Salient to Investors:

International investors bought more Treasuries in Q1 2013 than in any other start to a year since 2009. China has been buying Treasuries at the fastest pace since 2011.

Wan-Chong Kung at Nuveen Asset Mgmt said the US is standing out as a place of relative growth, strength and stability – the big, bad outcomes have been avoided.

The average economist expects GDP to be growing at a 2.6 percent annual rate by the end of 2013 versus an average of 1.97 percent for G-10 nations.

George Goncalves at Nomura said people are starting to see the US. as the growth engine of the world as we are finally getting our act together, and foreign central banks feel comfort in the American story.

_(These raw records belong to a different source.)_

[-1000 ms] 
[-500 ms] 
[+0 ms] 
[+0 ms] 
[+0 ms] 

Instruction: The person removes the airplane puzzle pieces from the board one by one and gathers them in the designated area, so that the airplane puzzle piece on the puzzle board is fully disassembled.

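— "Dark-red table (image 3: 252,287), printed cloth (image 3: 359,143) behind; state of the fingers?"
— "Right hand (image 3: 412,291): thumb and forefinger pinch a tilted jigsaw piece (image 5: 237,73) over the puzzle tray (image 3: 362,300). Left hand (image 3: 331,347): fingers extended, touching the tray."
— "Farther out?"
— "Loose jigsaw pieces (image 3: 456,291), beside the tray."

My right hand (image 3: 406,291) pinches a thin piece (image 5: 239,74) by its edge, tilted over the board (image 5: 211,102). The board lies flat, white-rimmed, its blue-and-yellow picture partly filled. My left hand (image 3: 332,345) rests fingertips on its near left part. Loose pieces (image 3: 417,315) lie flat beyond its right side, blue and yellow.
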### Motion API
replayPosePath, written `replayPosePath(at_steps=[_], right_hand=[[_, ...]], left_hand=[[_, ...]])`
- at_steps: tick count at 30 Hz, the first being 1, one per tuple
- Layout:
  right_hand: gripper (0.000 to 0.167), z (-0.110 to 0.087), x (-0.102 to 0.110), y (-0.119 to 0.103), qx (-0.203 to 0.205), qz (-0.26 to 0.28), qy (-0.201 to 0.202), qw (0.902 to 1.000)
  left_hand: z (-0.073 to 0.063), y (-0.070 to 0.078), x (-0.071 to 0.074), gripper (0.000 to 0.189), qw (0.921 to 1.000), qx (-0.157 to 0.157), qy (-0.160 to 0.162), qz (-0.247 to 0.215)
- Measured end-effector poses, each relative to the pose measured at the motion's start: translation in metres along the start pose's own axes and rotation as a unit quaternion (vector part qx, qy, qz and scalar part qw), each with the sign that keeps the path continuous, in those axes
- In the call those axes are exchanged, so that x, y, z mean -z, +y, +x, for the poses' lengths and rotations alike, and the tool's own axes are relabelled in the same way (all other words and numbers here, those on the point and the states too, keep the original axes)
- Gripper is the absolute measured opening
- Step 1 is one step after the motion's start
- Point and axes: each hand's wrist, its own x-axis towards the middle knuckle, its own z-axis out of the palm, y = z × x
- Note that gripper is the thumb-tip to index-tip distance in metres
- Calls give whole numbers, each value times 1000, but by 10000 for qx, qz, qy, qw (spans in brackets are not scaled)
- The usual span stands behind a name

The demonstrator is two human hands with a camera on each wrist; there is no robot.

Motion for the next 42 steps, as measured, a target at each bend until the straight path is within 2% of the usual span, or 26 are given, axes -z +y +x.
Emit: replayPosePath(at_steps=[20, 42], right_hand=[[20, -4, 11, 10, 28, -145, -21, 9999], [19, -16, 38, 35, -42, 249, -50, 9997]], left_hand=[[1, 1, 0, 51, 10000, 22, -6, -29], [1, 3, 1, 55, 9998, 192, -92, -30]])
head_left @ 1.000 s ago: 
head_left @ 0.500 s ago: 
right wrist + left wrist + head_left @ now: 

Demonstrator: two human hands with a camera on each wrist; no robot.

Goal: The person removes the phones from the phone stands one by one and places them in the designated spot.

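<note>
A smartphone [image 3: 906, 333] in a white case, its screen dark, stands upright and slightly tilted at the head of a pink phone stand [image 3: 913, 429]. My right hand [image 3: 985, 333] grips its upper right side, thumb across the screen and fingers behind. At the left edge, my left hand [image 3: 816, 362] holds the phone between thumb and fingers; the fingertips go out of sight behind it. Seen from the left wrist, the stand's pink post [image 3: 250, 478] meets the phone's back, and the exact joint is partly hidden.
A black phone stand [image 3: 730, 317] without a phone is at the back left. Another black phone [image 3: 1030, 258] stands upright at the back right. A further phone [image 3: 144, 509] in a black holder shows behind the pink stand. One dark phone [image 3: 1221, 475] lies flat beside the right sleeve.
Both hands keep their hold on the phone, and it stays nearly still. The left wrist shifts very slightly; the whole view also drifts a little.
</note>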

Allen Lei at Hontai Life Insurance said Treasury yields will look extra appealing as sequestration curbs growth in the next few months.

Michael Cheah at SunAmerica Asset Mgmt said China’s purchases may be due to concern that the value of  the euro and the yen is being diminished as reserve currencies and does not make sense for China to reduce the allocation of dollar assets.

Ali Jalai at Scotiabank said currency valuations drive bond demand from China, which controls the appreciation of the yuan, and Japan – China buys Treasuries to protect its exchange rate, while the weakening of the yen increases demand from institutions in Japan.

Hideo Shimomura at Mitsubishi UFJ Asset Mgmt said disinflationary pressure in the US, reinforced by the dollar’s strength, enhances the appeal of Treasuries and will prompt the Fed to keep buying because it’s not a self-expanding economy.

Shyam Rajan at Bank of America Merrill Lynch forecasts the Fed will buy $540 billion in Treasuries in 2013, and foreign holdings will match or exceed that total – if these two biggest holders of the market continue buying at the same pace, the supply shortage in the Treasury market remains.